[EvoSkill] An AI agent learned from its own failures and got 12 points more accurate.

#machinelearning #aiagentsclaudecode

AI coding agents have a structural weakness. Claude Code, Codex, and OpenHands are good at general problem solving. But they lack domain-specific know-how. How to correctly extract numbers from 89,000 pages of US Treasury documents. How to find accurate facts in noisy search results. That kind of expertise does not live inside the model.

The current fix is to write "skills" by hand. A SKILL.md file with step-by-step instructions and helper scripts. Claude Code's skill spec made this format standard. But writing a new skill every time a new task appears does not scale.

In March 2026, Sentient Labs and Virginia Tech released EvoSkill (arXiv:2603.02766). It is a framework that analyzes an agent's failures and generates reusable skills automatically. No model retraining needed. Only the skills evolve.

Why skills are the right level of optimization

Google's AlphaEvolve evolves code. GEPA/DSPy evolves prompts. EvoSkill evolves skills.

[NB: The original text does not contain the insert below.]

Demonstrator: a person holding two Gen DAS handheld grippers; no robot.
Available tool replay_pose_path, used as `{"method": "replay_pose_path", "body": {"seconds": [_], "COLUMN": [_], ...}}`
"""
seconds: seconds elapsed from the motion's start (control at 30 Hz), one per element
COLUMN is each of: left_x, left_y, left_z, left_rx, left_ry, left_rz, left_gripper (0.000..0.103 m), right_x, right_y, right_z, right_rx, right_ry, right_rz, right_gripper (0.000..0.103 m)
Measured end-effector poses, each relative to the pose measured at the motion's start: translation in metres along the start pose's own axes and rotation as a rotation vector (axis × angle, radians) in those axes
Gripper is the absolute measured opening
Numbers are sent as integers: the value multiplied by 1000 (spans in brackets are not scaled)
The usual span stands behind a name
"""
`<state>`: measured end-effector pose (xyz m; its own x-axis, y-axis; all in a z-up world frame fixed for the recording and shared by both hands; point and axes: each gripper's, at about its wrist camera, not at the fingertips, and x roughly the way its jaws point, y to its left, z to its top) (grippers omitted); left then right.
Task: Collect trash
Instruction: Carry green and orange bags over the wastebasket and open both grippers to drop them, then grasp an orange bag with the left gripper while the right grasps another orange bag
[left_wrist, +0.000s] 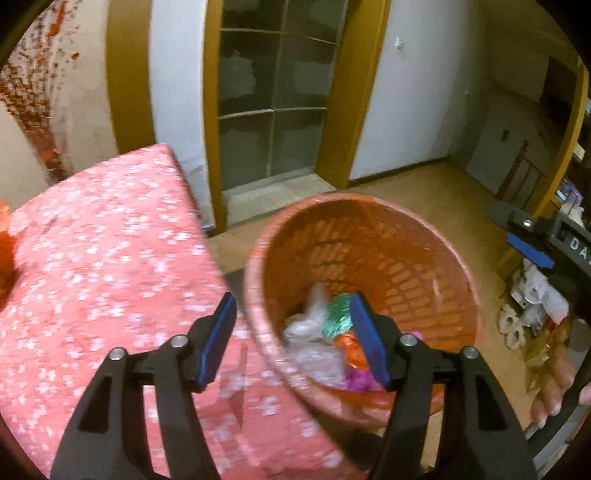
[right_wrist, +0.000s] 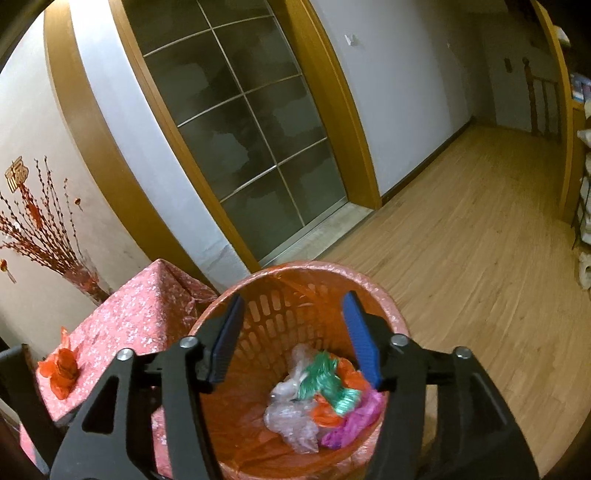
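- I am holding my right gripper (right_wrist: 293, 338) above the mouth of the orange trash basket (right_wrist: 258, 314), jaws spread apart and nothing between the pads; the wrappers show straight through the gap, lying at the bottom.
- I am keeping my left gripper (left_wrist: 293, 339) released as well, empty, hanging over the near-left rim of the same trash basket (left_wrist: 406, 229), half above the pink flowered surface (left_wrist: 110, 240) and half above the opening.
- I am reading the right gripper (left_wrist: 530, 251) as well off toward the right edge in the left wrist view, with the fingers of a hand (left_wrist: 554, 384) below it.
- The relation the coming move depends on, as I judge it: one crumpled orange wrapper (right_wrist: 62, 367) is lying on the flowered surface (right_wrist: 129, 314), away to the left of the basket. My left gripper looks the nearer of the two, so I would be swinging that one leftward. The wrapper is a bunched lump with no clear long axis.
- Counting the basket's contents: one green wrapper (right_wrist: 325, 380), one magenta piece (right_wrist: 351, 424), at least one orange piece (right_wrist: 325, 410), and clear plastic (right_wrist: 291, 417) that may be one or two pieces; I cannot tell which.
- Counting the rest: one basket, one surface, two grippers.
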<state>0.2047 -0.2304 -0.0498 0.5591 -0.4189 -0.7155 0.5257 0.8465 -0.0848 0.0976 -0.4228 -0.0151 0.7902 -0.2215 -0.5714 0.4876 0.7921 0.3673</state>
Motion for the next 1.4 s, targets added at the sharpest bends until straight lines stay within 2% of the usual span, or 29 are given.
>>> {"method": "replay_pose_path", "body": {"seconds": [0.2,0.43,0.73,0.87,1.07,1.23,1.3,1.37,1.4], "left_x": [-29,-68,-118,-117,-83,-55,-47,-41,-40], "left_y": [50,126,269,324,390,406,405,406,405], "left_z": [-8,-16,4,22,30,14,10,6,3], "left_rx": [-53,-159,-343,-371,-459,-473,-474,-486,-487], "left_ry": [-49,-109,-188,-176,-64,24,38,58,63], "left_rz": [117,258,498,573,578,518,486,456,444], "left_gripper": [71,75,77,77,77,76,69,48,43], "right_x": [-4,-5,8,16,27,31,31,30,29], "right_y": [20,49,103,124,142,157,161,168,171], "right_z": [-9,-23,-46,-53,-62,-69,-71,-74,-75], "right_rx": [-87,-168,-285,-333,-369,-410,-421,-435,-444], "right_ry": [-10,10,53,69,94,105,109,111,111], "right_rz": [-27,0,49,53,53,56,61,69,75], "right_gripper": [60,60,60,60,60,60,60,60,60]}}
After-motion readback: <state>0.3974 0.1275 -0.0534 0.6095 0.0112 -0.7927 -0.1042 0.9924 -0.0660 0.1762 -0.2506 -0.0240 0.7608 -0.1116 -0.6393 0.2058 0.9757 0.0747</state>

Code optimization is tightly bound to a specific model and task. You cannot move it to another environment. Prompt optimization can shift priorities, but it cannot encode multi-step procedures. Skills sit in the middle. They can hold branching logic and verification steps inside a Markdown file. Humans can read them. Edit them. Hand them to a different agent as-is.

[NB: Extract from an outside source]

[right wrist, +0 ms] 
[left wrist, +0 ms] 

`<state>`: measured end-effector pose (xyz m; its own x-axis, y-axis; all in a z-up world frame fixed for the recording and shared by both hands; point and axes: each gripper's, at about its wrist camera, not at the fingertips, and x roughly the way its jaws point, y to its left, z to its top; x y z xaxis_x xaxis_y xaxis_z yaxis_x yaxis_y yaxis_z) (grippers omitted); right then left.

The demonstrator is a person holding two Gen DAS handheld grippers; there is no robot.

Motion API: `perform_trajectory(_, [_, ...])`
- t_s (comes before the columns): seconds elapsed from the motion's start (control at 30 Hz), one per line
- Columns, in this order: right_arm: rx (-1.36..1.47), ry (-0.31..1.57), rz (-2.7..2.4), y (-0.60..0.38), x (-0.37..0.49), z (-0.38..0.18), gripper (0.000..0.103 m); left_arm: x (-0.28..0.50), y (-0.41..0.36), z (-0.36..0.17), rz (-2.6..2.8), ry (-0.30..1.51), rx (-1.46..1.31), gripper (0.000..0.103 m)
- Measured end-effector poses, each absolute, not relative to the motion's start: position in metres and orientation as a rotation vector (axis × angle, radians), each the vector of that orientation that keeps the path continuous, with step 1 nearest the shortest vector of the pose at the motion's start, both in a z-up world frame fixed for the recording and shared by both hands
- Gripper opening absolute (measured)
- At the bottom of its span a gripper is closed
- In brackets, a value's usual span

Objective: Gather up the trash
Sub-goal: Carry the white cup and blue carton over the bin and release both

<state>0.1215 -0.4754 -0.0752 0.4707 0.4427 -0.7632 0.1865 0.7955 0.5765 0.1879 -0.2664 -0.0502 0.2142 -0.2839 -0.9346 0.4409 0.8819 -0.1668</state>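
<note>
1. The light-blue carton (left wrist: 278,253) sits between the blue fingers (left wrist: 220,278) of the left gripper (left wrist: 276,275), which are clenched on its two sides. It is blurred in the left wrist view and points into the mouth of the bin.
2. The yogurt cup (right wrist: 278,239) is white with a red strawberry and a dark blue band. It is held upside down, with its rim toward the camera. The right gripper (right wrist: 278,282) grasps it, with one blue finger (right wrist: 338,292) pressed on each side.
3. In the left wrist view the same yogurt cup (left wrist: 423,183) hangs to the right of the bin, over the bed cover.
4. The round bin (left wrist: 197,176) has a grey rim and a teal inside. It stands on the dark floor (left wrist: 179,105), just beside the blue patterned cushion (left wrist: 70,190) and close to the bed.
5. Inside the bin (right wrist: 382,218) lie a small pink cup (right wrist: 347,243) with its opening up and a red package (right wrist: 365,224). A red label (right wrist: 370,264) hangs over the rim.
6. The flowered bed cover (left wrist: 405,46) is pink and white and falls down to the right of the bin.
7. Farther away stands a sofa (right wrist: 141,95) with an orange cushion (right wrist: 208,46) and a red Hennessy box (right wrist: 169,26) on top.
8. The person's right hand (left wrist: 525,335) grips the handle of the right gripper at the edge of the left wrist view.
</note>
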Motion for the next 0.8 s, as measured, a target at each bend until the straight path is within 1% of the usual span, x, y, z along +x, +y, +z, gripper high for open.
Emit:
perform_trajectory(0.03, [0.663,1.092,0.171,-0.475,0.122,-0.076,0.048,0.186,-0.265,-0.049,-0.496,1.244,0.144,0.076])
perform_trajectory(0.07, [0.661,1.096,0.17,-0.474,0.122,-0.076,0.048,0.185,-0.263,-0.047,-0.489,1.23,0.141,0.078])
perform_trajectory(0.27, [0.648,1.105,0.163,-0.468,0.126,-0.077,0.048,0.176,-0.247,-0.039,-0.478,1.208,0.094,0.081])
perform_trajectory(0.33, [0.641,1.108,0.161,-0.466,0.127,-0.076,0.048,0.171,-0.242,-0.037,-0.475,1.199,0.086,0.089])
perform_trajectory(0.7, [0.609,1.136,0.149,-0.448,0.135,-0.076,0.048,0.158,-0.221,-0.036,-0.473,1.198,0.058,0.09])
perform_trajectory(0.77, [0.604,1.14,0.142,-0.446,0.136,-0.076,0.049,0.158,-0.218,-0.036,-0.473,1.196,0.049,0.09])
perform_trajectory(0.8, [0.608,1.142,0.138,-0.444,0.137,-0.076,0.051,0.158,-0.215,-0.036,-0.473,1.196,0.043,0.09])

EvoSkill runs an evolution loop with three specialized agents. The Executor runs tasks and collects failures. The Proposer analyzes failure traces, finds repeated patterns, and suggests new skills. The Skill Builder turns those suggestions into a SKILL.md file plus helper scripts inside .claude/skills/. Candidates are tested on a held-out validation set, and the top N programs survive as the Frontier.

The base model (Claude Opus 4.5) stays frozen throughout. No weight updates at all. Only the skill layer changes.

The Proposer keeps a running history of past suggestions. It knows what worked and what got rejected. This prevents the loop from going in circles. The paper calls this mechanism Textual Feedback Descent.

What this loop produced

OfficeQA is a grounded reasoning benchmark built on US Treasury Bulletin archives (about 89,000 pages going back to 1939). It has 246 questions. Human solvers spend an average of 50 minutes per question (Databricks).

EvoSkill used only 10% of the data for training and raised exact-match accuracy from 60.6% to 67.9% (+7.3 points). The skills it discovered include a strict verification protocol for extracting numbers from financial tables and a Python-based method for CPI inflation adjustment.

SealQA showed an even bigger gain. This benchmark tests fact-finding when web search returns noisy and contradictory results. Accuracy went from 26.6% to 38.7%, a jump of +12.1 points. The system discovered a skill called search-persistence-protocol. It lists all reasonable interpretations of ambiguous terms and searches each one separately. It requires at least three independent sources before giving an answer. It tries three or more query phrasings before reporting "not found."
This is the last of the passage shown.